Assume, as the question puts it, that “in each family, the sex of each member is independent of the sexes of the other members”. This is all we assume: we don’t get to pick a particular set of families. (This is essential: If we were to choose the collection of families we consider, we can find collections where the men have more brothers, collections where the women have more brothers, or where the numbers are equal: we can get the answer to come out any way at all.)
I’ll write p for the gender ratio, i.e. the proportion of all people who are men. In real life p is close to 0.5, but this doesn’t make any difference. In any random set of n persons, the expected (average) number of men is n⋅p.
- Take an arbitrary child x, and let n be the number of children in x‘s family.
- Let S(x) be the set of x‘s siblings. Note that there are no gender-related restrictions on S(x): It’s just the set of children other than x.
- Obviously, the expected number of x‘s brothers is the expected number of men in S(x).

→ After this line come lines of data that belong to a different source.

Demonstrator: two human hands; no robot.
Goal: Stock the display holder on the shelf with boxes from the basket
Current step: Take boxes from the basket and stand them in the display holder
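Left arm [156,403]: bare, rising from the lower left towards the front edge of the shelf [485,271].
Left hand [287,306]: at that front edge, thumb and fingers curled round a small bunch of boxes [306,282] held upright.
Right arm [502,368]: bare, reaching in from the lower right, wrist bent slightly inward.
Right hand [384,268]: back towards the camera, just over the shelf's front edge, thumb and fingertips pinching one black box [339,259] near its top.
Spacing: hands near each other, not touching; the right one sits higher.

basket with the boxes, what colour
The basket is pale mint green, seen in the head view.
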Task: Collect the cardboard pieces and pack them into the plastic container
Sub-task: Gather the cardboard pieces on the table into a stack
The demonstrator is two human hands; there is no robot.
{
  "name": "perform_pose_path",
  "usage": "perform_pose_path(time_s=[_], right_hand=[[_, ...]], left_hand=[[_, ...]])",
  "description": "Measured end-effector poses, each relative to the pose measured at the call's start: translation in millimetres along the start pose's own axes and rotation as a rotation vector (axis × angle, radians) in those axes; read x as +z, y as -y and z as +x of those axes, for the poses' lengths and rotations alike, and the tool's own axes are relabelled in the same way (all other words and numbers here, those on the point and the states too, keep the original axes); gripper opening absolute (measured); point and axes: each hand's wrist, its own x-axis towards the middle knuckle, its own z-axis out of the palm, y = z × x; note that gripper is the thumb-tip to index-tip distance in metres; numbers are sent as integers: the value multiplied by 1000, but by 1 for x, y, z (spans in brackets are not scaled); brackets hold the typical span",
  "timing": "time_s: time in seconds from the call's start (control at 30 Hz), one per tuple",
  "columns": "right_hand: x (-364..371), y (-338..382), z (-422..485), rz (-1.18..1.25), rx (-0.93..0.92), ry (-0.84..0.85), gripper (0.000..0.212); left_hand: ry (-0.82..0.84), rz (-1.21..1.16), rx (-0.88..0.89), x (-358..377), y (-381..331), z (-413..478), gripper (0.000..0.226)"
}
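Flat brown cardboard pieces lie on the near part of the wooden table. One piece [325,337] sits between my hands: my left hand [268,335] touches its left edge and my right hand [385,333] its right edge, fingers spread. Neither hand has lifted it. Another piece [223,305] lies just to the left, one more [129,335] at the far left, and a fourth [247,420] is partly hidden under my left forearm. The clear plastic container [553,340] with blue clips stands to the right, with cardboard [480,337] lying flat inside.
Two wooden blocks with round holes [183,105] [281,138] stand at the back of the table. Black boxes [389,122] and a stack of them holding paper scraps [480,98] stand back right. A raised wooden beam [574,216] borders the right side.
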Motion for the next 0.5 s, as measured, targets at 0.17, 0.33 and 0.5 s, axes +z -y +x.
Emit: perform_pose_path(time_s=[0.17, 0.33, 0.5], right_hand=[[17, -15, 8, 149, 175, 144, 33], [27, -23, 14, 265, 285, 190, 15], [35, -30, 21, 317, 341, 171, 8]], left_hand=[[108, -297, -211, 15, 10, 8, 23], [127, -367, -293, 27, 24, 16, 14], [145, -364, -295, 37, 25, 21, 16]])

- So what is the expected number of men in this set? Since x has n−1 siblings, it’s just (n−1)⋅p, or approximately (n−1)÷2, regardless of x‘s gender. That’s all there is to it.
Note that the gender of x didn’t figure in this calculation at all. If we were to choose an arbitrary boy or an arbitrary girl in step 1, the calculation would be exactly the same, since S(x) is not dependent on x‘s gender.
In real life:
In reality, the gender distribution of children does depend on the parents a little bit (for biological reasons that are beyond the scope of math.se). I.e., the distribution of genders in families is not completely random. Suppose some couples cannot have boys, some might be unable to have girls, etc. In such a case, being male is evidence that your parents can have a boy, which (very) slightly raises the odds that you can have a brother.
In other words: If the likelihood of having boys does depend on the family, men on average have more brothers, not fewer. (I am expressly putting aside the “family planning” scenario where people choose to have more children depending on the gender of the ones they have. If you allow this, anything could happen.)